- **About this exercise**: From the listing below, pull out the lines that hold "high".

═══ Task inputs

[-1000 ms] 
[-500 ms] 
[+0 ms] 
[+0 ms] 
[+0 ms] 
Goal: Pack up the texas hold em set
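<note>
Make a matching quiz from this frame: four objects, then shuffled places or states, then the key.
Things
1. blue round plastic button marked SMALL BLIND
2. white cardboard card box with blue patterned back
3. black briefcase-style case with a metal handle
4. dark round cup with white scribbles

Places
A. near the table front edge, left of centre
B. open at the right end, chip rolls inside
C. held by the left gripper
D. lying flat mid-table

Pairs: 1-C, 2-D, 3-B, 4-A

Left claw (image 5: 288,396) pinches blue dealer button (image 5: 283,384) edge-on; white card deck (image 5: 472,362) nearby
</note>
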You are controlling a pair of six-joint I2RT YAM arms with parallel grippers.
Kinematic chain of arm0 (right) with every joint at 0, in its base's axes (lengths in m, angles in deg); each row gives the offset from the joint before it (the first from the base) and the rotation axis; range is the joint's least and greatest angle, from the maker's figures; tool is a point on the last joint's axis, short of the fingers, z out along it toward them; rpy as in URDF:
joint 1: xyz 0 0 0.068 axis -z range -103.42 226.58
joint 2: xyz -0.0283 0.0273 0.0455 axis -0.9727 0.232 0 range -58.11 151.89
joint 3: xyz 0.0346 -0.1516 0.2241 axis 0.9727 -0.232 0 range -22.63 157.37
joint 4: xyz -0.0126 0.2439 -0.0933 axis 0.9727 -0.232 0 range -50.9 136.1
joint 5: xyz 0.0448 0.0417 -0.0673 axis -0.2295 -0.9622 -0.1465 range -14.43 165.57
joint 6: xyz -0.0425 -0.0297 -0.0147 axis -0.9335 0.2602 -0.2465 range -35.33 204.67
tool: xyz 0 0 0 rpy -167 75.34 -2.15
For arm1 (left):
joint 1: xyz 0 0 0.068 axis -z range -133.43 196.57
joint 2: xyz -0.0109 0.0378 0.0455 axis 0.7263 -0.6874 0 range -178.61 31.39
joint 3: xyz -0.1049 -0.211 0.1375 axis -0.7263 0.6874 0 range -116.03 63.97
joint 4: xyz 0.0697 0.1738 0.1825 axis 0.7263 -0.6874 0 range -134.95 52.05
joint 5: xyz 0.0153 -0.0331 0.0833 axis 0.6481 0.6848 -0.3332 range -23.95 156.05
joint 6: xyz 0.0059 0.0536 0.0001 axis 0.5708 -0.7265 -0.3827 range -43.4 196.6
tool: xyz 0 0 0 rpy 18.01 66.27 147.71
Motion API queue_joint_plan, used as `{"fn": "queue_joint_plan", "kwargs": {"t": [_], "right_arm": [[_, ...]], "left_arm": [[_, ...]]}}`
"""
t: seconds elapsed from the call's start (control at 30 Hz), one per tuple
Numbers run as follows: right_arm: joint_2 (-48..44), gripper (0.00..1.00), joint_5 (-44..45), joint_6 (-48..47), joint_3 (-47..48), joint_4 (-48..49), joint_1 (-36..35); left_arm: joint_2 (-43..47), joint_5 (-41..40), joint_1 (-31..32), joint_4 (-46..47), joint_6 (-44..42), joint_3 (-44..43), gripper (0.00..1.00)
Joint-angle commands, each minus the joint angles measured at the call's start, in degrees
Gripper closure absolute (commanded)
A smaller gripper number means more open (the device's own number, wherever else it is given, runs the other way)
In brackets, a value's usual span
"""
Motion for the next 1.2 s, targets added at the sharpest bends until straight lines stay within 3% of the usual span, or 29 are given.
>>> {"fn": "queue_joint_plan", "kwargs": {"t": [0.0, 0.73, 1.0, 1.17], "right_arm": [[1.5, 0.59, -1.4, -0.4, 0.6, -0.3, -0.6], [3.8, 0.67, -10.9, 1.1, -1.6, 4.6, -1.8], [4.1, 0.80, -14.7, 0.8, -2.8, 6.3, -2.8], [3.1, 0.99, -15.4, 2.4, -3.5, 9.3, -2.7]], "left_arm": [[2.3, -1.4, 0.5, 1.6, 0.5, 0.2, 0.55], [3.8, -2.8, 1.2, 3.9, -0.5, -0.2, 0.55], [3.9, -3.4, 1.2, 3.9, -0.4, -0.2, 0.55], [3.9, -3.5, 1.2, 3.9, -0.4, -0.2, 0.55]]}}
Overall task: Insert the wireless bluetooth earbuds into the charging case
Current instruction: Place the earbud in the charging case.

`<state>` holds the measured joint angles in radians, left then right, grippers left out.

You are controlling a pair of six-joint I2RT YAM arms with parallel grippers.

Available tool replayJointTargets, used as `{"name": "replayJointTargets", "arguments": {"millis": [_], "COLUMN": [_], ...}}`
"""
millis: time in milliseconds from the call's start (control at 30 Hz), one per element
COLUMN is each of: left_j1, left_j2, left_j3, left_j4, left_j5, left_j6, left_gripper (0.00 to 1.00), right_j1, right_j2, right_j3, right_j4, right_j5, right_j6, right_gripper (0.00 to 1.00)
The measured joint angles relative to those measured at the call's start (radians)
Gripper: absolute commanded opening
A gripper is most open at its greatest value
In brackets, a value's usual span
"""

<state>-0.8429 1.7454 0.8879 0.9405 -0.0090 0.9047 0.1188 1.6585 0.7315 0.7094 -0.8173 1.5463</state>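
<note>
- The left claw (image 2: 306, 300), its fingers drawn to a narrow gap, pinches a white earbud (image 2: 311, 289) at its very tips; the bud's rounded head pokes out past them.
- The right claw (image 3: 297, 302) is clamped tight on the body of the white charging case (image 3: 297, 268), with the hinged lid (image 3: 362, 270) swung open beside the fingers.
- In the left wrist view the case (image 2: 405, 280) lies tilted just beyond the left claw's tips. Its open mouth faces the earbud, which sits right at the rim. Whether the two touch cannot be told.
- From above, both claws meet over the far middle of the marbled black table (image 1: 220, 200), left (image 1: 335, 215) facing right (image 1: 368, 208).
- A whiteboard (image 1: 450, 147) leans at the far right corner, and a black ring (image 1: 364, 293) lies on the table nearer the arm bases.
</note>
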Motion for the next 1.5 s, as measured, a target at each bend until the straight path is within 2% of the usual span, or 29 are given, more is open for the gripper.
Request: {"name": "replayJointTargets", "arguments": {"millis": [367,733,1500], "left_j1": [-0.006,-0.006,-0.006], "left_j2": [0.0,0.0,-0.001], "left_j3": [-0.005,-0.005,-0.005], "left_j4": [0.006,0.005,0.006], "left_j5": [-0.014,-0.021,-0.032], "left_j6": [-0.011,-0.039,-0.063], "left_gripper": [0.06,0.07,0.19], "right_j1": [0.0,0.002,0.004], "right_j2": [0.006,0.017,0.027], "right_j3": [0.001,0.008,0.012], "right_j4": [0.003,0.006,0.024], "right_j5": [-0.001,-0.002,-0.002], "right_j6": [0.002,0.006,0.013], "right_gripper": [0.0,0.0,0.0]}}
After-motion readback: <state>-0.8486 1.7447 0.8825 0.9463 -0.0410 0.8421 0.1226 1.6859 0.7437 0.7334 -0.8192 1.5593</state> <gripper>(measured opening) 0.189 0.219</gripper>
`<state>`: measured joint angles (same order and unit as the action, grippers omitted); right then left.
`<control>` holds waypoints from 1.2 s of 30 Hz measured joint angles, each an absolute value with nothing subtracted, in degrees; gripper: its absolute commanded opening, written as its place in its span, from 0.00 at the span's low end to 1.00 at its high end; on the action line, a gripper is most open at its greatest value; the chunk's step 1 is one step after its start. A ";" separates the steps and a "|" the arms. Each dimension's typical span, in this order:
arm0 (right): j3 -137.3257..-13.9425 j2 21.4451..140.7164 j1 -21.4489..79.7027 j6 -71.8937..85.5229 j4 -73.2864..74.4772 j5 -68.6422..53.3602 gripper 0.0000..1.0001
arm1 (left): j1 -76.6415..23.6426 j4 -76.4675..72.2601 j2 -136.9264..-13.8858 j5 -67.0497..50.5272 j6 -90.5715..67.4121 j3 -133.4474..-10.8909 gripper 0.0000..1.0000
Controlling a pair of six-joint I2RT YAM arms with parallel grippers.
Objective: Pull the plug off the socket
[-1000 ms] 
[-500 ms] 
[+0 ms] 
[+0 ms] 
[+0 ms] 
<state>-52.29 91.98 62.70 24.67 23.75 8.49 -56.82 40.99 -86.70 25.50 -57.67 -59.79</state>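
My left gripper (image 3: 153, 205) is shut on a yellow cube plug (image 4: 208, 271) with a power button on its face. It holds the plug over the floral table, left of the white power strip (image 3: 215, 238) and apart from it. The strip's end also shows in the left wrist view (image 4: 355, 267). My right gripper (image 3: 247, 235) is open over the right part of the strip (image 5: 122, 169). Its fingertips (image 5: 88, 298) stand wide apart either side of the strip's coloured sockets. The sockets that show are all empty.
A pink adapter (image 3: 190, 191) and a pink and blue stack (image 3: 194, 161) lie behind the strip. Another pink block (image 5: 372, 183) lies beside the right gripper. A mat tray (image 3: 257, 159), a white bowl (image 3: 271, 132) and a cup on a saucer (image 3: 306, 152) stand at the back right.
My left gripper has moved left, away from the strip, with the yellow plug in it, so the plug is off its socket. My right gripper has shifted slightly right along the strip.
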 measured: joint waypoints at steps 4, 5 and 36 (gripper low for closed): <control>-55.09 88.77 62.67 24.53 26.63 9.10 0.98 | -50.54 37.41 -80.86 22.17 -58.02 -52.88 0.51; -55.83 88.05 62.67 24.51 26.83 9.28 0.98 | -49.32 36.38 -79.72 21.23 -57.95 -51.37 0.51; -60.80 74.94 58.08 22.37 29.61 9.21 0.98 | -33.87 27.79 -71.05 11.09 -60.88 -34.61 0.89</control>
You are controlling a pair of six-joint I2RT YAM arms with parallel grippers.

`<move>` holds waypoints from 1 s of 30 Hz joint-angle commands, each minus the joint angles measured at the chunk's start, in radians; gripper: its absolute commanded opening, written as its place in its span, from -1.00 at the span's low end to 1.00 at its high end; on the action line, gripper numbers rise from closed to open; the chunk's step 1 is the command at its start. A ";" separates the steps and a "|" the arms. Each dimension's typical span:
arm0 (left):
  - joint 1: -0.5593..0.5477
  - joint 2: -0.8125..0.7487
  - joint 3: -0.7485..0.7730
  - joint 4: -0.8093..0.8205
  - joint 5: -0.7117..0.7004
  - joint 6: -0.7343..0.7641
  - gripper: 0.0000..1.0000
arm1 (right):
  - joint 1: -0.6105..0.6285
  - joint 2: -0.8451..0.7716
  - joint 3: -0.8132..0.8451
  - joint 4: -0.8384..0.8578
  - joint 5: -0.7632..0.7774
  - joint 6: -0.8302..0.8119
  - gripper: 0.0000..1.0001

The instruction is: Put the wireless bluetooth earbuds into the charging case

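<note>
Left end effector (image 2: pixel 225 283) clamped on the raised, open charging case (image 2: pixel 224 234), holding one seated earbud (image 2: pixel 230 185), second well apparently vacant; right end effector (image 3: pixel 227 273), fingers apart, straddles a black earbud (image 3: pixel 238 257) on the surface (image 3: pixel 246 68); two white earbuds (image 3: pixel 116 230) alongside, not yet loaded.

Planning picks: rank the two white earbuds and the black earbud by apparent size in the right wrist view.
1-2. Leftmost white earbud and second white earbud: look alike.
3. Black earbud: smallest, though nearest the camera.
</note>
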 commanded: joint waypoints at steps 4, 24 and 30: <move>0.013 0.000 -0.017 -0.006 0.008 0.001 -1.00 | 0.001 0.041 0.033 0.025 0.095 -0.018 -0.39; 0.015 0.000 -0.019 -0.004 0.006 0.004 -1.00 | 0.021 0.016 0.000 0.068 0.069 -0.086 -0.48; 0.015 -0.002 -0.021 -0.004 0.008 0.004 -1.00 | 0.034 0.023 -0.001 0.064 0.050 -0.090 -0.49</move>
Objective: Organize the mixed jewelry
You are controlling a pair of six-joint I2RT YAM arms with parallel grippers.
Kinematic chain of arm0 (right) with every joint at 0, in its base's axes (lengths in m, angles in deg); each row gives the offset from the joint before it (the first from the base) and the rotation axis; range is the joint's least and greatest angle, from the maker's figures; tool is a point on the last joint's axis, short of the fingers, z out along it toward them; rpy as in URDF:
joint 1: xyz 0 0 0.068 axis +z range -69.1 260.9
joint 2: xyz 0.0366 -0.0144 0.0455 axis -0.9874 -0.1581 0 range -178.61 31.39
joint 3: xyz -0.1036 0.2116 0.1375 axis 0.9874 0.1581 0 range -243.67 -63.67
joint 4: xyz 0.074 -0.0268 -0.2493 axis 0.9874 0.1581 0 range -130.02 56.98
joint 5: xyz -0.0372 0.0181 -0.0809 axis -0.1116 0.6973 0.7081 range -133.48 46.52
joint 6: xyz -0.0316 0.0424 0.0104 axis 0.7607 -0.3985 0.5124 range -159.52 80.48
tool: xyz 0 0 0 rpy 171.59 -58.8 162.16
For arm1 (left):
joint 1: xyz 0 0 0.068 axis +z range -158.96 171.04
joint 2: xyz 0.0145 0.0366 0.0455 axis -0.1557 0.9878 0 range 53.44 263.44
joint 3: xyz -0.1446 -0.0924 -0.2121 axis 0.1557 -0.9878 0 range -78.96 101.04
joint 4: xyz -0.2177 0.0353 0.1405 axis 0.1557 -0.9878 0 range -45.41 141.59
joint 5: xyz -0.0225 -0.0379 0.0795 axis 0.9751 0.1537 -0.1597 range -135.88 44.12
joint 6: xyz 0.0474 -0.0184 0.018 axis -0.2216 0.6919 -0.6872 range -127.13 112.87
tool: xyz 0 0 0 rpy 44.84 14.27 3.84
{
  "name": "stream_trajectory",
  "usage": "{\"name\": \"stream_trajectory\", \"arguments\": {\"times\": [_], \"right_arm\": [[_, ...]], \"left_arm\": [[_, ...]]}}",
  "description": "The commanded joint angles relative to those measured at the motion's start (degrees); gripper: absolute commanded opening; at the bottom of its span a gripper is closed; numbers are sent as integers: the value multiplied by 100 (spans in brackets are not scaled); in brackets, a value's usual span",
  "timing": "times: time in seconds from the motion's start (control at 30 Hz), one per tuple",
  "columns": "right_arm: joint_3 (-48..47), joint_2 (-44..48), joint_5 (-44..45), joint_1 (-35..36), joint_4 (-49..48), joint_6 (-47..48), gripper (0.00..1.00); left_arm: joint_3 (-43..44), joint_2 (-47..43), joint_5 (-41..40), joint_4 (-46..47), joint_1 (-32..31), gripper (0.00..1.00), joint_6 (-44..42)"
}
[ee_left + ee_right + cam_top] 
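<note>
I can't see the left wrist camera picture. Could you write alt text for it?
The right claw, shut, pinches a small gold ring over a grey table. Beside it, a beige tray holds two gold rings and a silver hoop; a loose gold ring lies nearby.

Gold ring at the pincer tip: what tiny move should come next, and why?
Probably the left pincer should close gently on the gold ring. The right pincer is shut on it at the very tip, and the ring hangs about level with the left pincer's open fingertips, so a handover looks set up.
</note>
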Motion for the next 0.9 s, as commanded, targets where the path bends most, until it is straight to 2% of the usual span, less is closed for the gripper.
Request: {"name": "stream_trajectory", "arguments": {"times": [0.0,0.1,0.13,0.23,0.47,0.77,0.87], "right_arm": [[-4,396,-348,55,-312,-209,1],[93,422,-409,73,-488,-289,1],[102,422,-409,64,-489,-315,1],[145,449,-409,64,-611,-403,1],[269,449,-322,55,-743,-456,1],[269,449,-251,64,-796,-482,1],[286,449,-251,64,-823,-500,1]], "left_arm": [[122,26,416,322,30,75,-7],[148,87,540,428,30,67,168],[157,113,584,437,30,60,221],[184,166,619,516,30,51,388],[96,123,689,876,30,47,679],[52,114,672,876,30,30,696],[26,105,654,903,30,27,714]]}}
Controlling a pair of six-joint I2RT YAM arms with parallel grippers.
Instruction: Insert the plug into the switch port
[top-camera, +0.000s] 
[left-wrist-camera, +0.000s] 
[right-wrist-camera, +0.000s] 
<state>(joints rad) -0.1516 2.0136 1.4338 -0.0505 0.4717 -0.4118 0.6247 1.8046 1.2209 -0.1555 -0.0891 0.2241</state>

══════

- **Written response**:
`<control>` holds waypoints from 1.2 s of 30 Hz measured joint angles, each an absolute value with nothing subtracted, in degrees; gripper: its absolute commanded opening, written as its place in its span, from 0.00 at the span's low end to 1.00 at its high end; on the action line, a gripper is most open at its greatest value; the chunk's step 1 is one step after its start. A ";" separates the steps and a "|" the arms. Each dimension's typical span, in this order:
`<move>` holds waypoints from 1 s of 30 Hz joint-angle commands, each minus the joint angles measured at the chunk's start, in radians; gripper: its absolute commanded opening, written as its place in its span, from -1.00 at the span's low end to 1.00 at its high end; on the action line, gripper numbers rise from closed to open; the chunk's step 1 is the command at its start. A ";" separates the steps and a "|" the arms. Each dimension's typical span:

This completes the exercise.